Sawa Kurotani / Special to The Daily Yomiuri (Jun. 19, 2012)
One Sunday evening, I was lazily lying on my couch and channel-surfing. When I was about to give up on finding anything remotely interesting to watch, I caught a segment on a CBS news show. A man named Peter Thiel was talking about the dubious value of college education and explaining how his foundation was providing alternative opportunities for gifted young people to help them pursue their dreams right now instead of wasting their time in college.

Thiel is a well-known high-tech venture capitalist with significant interests in such Internet ventures as Facebook and PayPal. He studied philosophy at Stanford University, obtained a law degree, and applied his chess-master strategic skills to capital investment, which made him a billionaire. He likens the current state of higher education to the housing bubble that burst several years ago: Everyone thought purchasing a home was a sound investment, which turned out to be untrue for many. Similarly, he argues, people are in error for thinking that college education, as expensive as it is, will one day “pay off.” He points out that many vocational careers, like plumbing, pay “extremely well” without college education.

I sat up on my couch, thinking. Thiel’s general point–that college education is not the only way to build a successful career and good life–seemed valid. I was not sure if an average plumber really made as much as an average physician, as Thiel claimed in his interview, but I knew for sure well-trained tradespeople made way more than I do as a college professor. I also thought of a CPA friend of mine who hated her job and my hair stylist who’s been cutting hair since she was 18 and loving it. But is college education as useless as he made it appear?
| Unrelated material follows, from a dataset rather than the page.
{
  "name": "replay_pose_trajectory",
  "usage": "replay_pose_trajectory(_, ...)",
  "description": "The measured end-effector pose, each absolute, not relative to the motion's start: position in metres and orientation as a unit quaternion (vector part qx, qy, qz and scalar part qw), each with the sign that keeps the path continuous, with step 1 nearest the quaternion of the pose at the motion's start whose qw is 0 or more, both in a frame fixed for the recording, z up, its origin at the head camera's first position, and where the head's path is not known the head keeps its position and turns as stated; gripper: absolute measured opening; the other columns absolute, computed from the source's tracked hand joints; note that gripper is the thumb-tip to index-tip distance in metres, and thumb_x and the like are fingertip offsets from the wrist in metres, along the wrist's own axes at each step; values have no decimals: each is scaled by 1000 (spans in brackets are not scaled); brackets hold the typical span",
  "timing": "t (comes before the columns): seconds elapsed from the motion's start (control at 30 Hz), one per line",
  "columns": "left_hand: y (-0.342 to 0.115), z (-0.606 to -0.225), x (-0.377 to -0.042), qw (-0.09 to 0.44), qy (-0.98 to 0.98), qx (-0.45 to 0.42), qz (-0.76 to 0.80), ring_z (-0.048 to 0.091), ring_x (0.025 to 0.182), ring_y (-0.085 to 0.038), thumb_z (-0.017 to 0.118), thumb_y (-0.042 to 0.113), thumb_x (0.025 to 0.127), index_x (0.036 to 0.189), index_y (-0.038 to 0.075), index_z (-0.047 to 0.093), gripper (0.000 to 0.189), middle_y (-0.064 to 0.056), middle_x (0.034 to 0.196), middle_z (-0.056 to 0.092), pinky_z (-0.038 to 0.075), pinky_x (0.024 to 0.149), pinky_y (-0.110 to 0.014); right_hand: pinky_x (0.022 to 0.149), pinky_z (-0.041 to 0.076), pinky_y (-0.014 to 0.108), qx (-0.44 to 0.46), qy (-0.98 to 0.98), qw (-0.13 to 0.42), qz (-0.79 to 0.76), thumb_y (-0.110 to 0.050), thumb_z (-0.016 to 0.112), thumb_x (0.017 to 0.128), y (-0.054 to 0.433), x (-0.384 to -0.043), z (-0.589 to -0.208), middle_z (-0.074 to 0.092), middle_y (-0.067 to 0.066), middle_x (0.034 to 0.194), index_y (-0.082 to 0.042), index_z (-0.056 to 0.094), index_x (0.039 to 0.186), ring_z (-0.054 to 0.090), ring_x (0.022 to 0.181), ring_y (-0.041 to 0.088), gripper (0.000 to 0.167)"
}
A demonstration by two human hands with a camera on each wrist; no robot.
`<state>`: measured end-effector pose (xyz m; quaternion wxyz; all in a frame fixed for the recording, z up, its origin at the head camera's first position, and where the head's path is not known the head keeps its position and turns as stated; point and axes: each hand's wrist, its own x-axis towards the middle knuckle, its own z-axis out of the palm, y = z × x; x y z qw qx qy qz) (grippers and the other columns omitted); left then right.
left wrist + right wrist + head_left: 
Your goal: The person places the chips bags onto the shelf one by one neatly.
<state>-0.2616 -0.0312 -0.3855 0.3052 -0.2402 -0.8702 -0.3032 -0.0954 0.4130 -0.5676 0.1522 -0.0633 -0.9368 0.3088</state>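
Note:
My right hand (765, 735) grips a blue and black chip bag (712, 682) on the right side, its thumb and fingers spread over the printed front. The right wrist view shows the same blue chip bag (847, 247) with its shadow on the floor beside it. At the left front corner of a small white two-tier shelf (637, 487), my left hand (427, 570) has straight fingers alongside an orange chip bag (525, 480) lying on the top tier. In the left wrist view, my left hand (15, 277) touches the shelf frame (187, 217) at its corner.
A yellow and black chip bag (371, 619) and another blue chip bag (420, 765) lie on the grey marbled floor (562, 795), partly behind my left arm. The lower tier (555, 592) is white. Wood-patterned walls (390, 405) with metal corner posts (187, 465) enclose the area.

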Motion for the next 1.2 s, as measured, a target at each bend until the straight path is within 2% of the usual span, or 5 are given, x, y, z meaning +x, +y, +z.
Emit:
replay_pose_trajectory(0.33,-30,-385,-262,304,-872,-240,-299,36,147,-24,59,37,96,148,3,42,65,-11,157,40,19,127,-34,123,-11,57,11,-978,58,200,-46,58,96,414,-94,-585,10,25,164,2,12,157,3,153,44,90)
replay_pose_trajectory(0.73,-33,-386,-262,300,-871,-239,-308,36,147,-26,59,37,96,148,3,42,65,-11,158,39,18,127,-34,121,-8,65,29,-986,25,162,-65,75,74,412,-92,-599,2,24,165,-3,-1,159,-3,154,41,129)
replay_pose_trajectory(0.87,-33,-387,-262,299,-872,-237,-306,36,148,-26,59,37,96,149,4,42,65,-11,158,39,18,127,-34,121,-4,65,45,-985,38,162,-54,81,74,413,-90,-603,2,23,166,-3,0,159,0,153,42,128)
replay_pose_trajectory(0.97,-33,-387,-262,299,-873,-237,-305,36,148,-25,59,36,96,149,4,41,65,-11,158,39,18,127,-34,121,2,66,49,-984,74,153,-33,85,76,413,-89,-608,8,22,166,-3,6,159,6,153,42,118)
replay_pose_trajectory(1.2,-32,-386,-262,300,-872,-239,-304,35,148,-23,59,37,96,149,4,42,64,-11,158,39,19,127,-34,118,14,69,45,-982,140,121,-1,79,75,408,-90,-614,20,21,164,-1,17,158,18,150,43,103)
Thiel’s views echo a growing sentiment among Americans–and perhaps among many Japanese as well–that college education is a bad investment. One side of this equation is the rising cost of college education. College tuition has been rising at 7 percent to 8 percent a year, and in the academic year 2009-2010, the average cost of attending college is estimated to be 12,804 dollars at public institutions and 32,184 dollars at private institutions. This represents increases of 37 percent and 25 percent, respectively, over a 10-year period (after adjustment for inflation). Economic uncertainty is forcing parents to prioritize building their retirement funds over their children’s education. Recent studies show that two-thirds of college students take out student loans, and that the average student debt incurred was nearly 28,000 dollars.
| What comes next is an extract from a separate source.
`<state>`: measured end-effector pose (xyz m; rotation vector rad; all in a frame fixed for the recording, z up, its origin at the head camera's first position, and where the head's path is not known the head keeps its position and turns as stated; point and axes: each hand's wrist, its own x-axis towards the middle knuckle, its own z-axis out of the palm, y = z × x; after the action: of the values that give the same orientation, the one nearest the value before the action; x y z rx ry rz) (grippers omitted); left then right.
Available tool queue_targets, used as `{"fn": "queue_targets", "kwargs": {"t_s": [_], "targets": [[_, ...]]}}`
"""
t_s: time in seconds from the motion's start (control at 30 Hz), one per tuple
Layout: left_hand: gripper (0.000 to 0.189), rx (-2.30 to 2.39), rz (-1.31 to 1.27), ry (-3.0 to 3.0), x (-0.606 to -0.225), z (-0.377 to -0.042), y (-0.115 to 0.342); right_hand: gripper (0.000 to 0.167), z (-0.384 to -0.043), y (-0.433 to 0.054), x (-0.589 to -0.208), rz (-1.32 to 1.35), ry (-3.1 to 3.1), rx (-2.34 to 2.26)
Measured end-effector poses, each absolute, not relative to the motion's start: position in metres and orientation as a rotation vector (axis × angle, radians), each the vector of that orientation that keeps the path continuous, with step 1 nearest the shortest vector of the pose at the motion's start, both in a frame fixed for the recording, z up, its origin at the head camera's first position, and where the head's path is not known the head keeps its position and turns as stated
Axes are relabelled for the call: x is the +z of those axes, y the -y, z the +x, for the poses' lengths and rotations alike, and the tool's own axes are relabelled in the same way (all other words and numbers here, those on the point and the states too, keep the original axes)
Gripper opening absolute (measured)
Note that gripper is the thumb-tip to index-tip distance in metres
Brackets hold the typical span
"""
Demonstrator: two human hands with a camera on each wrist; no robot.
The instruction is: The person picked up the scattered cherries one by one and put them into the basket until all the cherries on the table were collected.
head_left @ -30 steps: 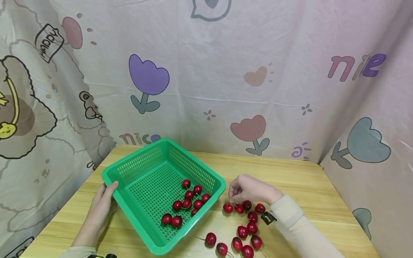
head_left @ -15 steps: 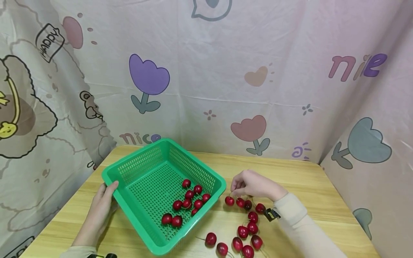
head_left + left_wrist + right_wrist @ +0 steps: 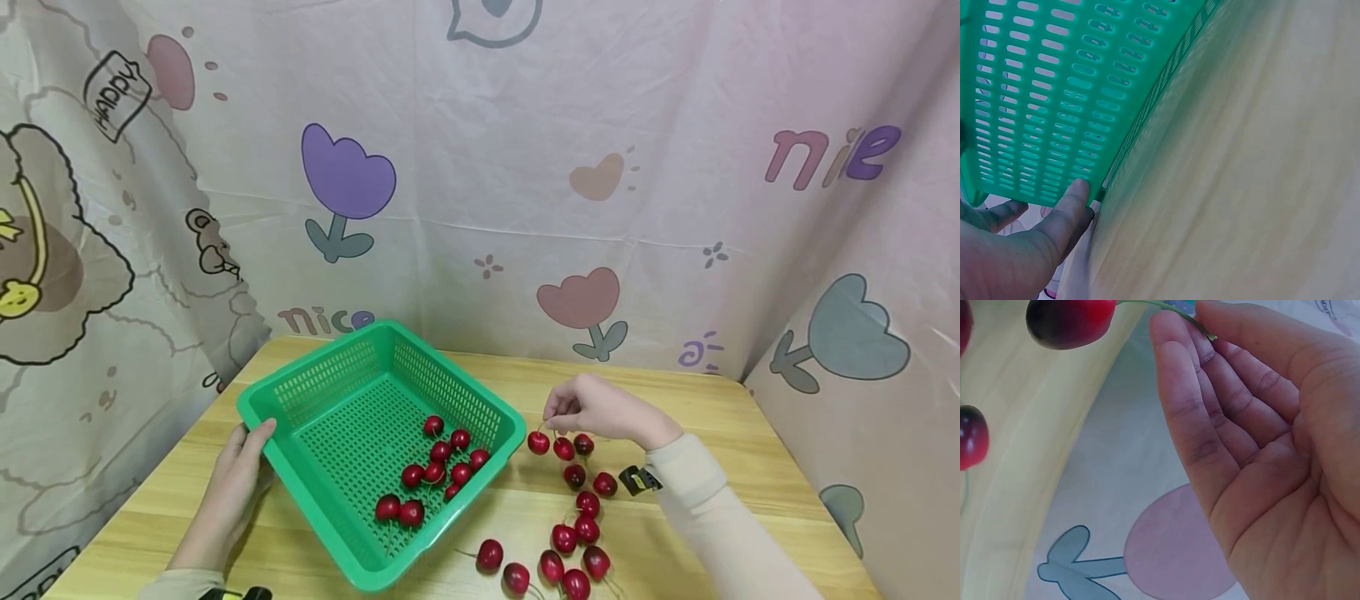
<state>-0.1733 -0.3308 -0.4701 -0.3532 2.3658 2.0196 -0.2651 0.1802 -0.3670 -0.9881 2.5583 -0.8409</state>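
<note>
Pinching a round red cherry [image 3: 1071,322], probably light, aptly by its green stem [image 3: 1192,320] with right hand [image 3: 606,408] at four o'clock.

Left forearm [image 3: 201,537]: enters from lower left, inclined up and to the right. Left hand [image 3: 234,479]: grips; thumb [image 3: 264,430] uppermost, digits spread apart in the wrist view. Right forearm [image 3: 720,525]: enters from lower right, inclined up and to the left. Right hand [image 3: 600,408]: raised, back uppermost, fingers curled inward, thumb and fingertips pinching. Wrist view shows the right palm creased and its fingers close together. The two hands stand well apart.
</note>
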Motion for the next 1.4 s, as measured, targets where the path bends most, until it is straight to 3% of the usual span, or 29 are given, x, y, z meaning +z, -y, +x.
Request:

On the other hand, the benefit of a college degree appears to be decreasing. While a college graduate 20 years ago had a reasonable expectation to land a good job shortly after graduation, today’s job market is much tougher, and in many professions, a bachelor’s degree has become merely a prerequisite for further professional/graduate training. Some calculations indicate that college graduates make 1 million dollars more over their lifetime than those who do not graduate from college, but the experience of college graduates doesn’t jive with such an estimation. Many fear they will not be able to find decent employment for months after graduation, or before the grace period for their loan repayment runs out. Graduates often enroll in a postgraduate program to postpone this repayment, which results in even more debt for additional education that may or may not add to their desirability in the job market.

Into this bleak landscape comes Thiel’s “20 under 20” Fellowship as an alternative to college education. His foundation handpicks up to 20 people under the age of 20, gives them 100,000 dollars over two years and connects them with Silicon Valley’s most successful inventers and entrepreneurs. They are give the freedom to pursue projects that range from “cure of aging” (in the words of one of the Thiel fellows) to alternative energy and innovation in information technology. The fellowship website ( encourages bright, ambitious young people to drop out of the university system, and “[for] those students who want to strike out on their own, there’s a fellowship that will pay you to do so.”

Once you start watching the introductory videos for the fellowship program, the picture gets a little more complicated. For one thing, these fellows are extremely talented young people–geniuses, if you like–who began to distinguish themselves from a very young age, not only with their intellectual abilities, but also with their uncommon sense of purpose. Obviously they are a very select few, and whatever formula for success that applies to them doesn’t apply to everyone.

Furthermore, Thiel’s fellows (as well as Thiel himself) are often the products of the best college education the United States, and arguably the world, has to offer. Many of them were students at the nation’s premier universities, including Stanford, Harvard and Massachusetts Institute of Technology. Most came from well-educated families where academic achievement was encouraged and valued. If they didn’t actually make it there, they at least understood the importance of education and expected to go to college throughout their early lives. I doubt that these young geniuses became who they were without the benefit of such socialization.

Thiel can concern himself with 20 bright youngsters at a time, only because the rest of us–not so young, brilliant or fortunate–go to college, find our passions, get necessary training, and become doctors, teachers, accountants, artists, and the like. If higher education is not doing what it’s supposed to, then, we need to improve it, instead of dismissing it as unnecessary. Let us not forget that a handful of geniuses may come up with a way to change the world, but it takes a whole world of people to actually do the work of changing it.

Kurotani is a professor of anthropology at the University of Redlands in California and the author of “Home Away from Home: Japanese Corporate Wives in the United States” (Duke University Press, 2005).